I'm very new to open source and development in general really, but looking forward to receiving the guidance of the community.



This sounds cool. I would suggest putting a UI screenshot on the github page. At least for me personally, as someone who would use something like this, I don’t really have a great concept for the tool without seeing it. For Notes & Tools like this the UI is very important as a differentiator because a lot of similar things exist. To get buy in, people want to know exactly what they are getting.

Thats just my $0.02


Thanks. I didn't realize I could add images to the github page. I'll see what I can do there.


Added now. Thanks for the heads up!


Also a short "Quick start guide" on the README would be nice...IU was unable to find out an INSTALL.md either.


I added an install.md now for setting it up locally. Does that work for you?


Nice. Tip: format it as a shell code block on markdown

Also eval adding a Dockerfile for super-rapid deploy


Thanks. I'll probably look into a dockerfile option.

Does format as a shell code block mean write it in a way that it can just be copied and pasted easily?


Github has pretty comprehensive documentation on their flavor of markdown used for formatting; Here's a direct link to the section on fenced code blocks: https://github.github.com/gfm/#fenced-code-blocks


It'll format it as monospace, and typically in a format that's easier to recognize as being code.

IIRC you can do that by gating code like this:

  '''
  code goes here
  '''
in markdown, but it's been a while.

(The spaces are necessary for HN markup, but not the markdown formatting).


Hey, by quickstart do you mean for installing it locally?
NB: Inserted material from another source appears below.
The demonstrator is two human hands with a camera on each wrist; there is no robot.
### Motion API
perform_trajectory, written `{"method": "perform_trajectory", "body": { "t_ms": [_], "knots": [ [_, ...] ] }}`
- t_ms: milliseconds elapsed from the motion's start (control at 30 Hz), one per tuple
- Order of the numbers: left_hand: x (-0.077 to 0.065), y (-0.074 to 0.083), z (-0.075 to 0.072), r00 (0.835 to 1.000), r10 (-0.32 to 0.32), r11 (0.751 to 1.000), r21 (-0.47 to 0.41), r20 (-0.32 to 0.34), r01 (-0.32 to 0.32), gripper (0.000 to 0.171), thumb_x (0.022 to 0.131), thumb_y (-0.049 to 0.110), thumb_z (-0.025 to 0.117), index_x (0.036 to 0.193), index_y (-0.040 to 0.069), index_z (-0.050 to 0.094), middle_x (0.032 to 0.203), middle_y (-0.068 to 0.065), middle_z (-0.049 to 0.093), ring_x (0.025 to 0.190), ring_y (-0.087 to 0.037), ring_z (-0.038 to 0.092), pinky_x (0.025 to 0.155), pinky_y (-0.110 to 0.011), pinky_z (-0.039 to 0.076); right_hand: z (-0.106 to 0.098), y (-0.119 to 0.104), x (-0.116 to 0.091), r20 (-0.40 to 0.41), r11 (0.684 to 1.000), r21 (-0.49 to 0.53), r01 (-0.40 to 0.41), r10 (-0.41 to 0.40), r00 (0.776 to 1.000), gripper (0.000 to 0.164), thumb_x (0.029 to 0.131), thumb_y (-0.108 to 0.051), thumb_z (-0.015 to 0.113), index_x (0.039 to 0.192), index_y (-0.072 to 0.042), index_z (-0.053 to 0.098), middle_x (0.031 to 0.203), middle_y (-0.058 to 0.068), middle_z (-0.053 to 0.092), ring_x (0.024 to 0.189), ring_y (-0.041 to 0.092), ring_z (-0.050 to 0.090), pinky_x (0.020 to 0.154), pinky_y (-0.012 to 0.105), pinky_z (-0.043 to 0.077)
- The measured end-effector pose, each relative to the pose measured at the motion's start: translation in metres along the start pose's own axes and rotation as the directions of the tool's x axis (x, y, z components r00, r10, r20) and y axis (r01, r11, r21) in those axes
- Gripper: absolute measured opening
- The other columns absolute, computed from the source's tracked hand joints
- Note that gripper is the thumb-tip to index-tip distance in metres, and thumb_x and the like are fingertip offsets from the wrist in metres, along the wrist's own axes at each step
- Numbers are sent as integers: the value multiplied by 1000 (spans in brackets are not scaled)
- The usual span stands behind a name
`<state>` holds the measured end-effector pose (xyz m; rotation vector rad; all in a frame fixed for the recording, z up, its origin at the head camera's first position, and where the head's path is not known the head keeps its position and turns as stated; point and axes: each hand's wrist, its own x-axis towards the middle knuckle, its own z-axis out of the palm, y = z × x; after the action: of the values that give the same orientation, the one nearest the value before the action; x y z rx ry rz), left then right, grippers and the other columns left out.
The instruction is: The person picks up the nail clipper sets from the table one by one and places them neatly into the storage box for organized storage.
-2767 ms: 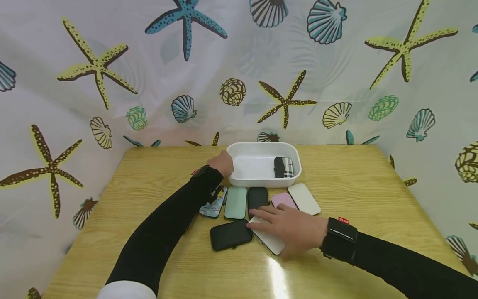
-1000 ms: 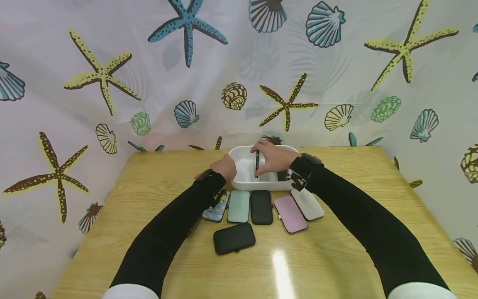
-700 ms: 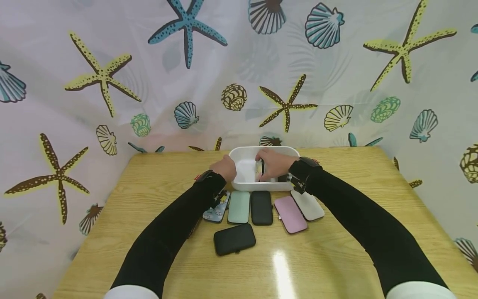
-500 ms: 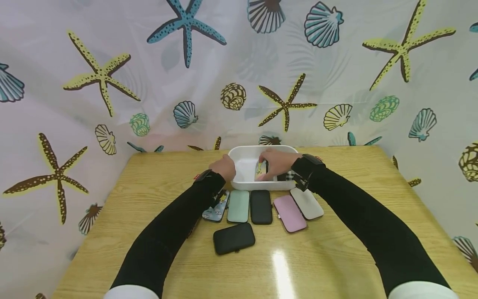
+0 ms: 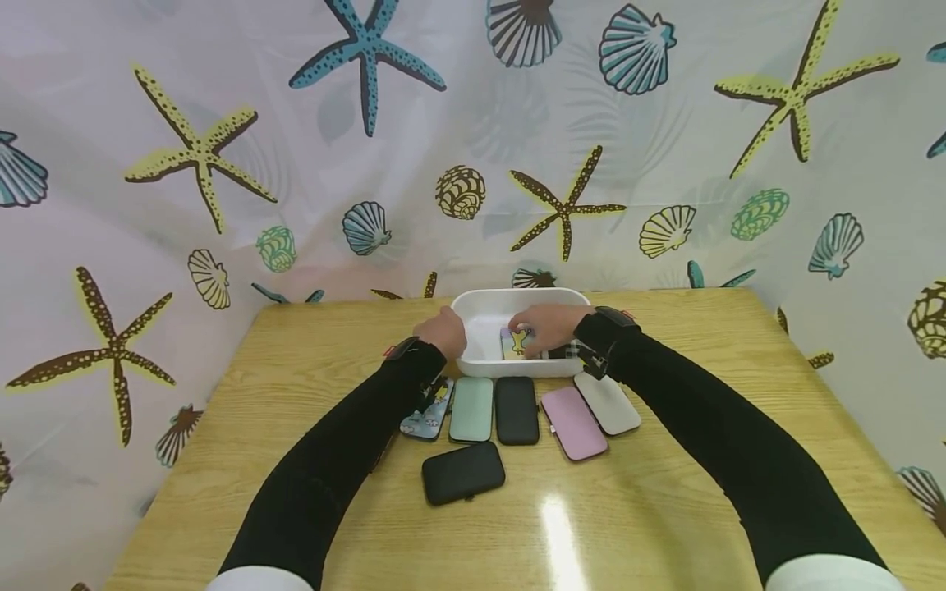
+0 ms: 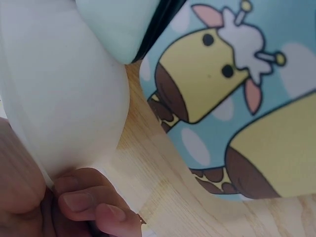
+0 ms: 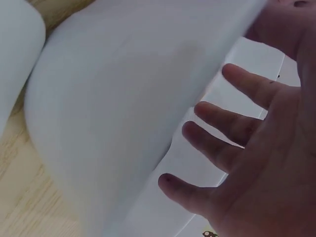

Or for using it on the website?


I was about to ask the same thing, didn't realize until your answer, that it is web-based? A local offline application would be great!

(also maybe.. is making an account necessary?)

And one more question, can it also pull multi-page documentation, or just single URL's? I assume it downloads websites and makes them offline available, or is that a wrong assumption.


It is web based. That way you can read on the computer and continue reading on the phone or any other device.

A version that runs just locally on the computer would also work, but that wasn't the main focus of this particular iteration.

I haven't built a robust offline functionality yet. That's something I'm thinking of doing in the near future. Was thinking of having your X most recent articles cached.

It parses the content of articles and stores the text in a db. Then as you highlight and add notes, the text gets updated with the annotations.

It doesn't pull multipage documentation. Each url should be added manually.

At least for now.


I would get a lot of value out of a tool like this. I have a strong preference for a portable executable and file-based storage. Performance can be a problem with those, but I want to use my existing file management and synchronization tools as much as possible.

If that's not possible, than my second preference is a docker-based deployment on Unraid. That's the easiest way for me to self-host. Nice to be able to point to an existing DB for that too.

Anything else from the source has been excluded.